EIDA / mediatorws

EIDA NG Mediator/Federator web services
GNU General Public License v3.0
6 stars 6 forks source link

stl: stationlite with Postgres #74

Closed damb closed 5 years ago

damb commented 5 years ago

@Jollyfant,

for stationlite currently we're testing a Postgres DB instead of SQLite. Roughly the change results in a performance increase of about a factor 2-4 (depending on the request). Could you apply the change to the docker setup? This would be great. Code changes shouldn't be necessary.

Thanks in advance.

Jollyfant commented 5 years ago

Sure, where is the configuration flag that needs to be set to use psql instead of sqlite?

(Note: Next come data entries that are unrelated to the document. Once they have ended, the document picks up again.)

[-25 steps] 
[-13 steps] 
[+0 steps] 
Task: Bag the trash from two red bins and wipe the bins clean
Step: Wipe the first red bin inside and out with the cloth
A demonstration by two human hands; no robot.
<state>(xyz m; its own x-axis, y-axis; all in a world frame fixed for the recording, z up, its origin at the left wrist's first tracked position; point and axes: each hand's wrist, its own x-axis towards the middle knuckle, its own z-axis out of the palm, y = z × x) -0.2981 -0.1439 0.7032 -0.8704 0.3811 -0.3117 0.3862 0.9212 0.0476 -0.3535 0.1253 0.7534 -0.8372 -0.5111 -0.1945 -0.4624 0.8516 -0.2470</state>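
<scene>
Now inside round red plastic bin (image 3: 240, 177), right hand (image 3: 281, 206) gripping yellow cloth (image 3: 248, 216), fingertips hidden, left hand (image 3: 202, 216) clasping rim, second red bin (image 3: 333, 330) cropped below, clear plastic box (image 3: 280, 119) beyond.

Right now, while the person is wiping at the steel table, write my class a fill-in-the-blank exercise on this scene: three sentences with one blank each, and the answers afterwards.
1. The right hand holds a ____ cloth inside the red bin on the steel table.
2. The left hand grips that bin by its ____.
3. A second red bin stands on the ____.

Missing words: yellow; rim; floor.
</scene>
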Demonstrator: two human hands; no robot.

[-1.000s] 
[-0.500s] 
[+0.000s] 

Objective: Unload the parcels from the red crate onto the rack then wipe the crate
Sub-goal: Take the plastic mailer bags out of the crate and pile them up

Jollyfant commented 5 years ago

Just the engine?

https://github.com/EIDA/mediatorws/blob/master/config/eidangws_config#L159

damb commented 5 years ago

Just the engine?

https://github.com/EIDA/mediatorws/blob/master/config/eidangws_config#L159

https://github.com/EIDA/mediatorws/blob/master/config/eidangws_config#L95, too. eida-stationlite and eida-stationlite-harvest have separate config sections within the config file.

Will you integrate a Postgres container to the docker setup?

damb commented 5 years ago

Will you integrate a Postgres container to the docker setup?

If yes, we have to initialize the DB properly (i.e. table setup etc.)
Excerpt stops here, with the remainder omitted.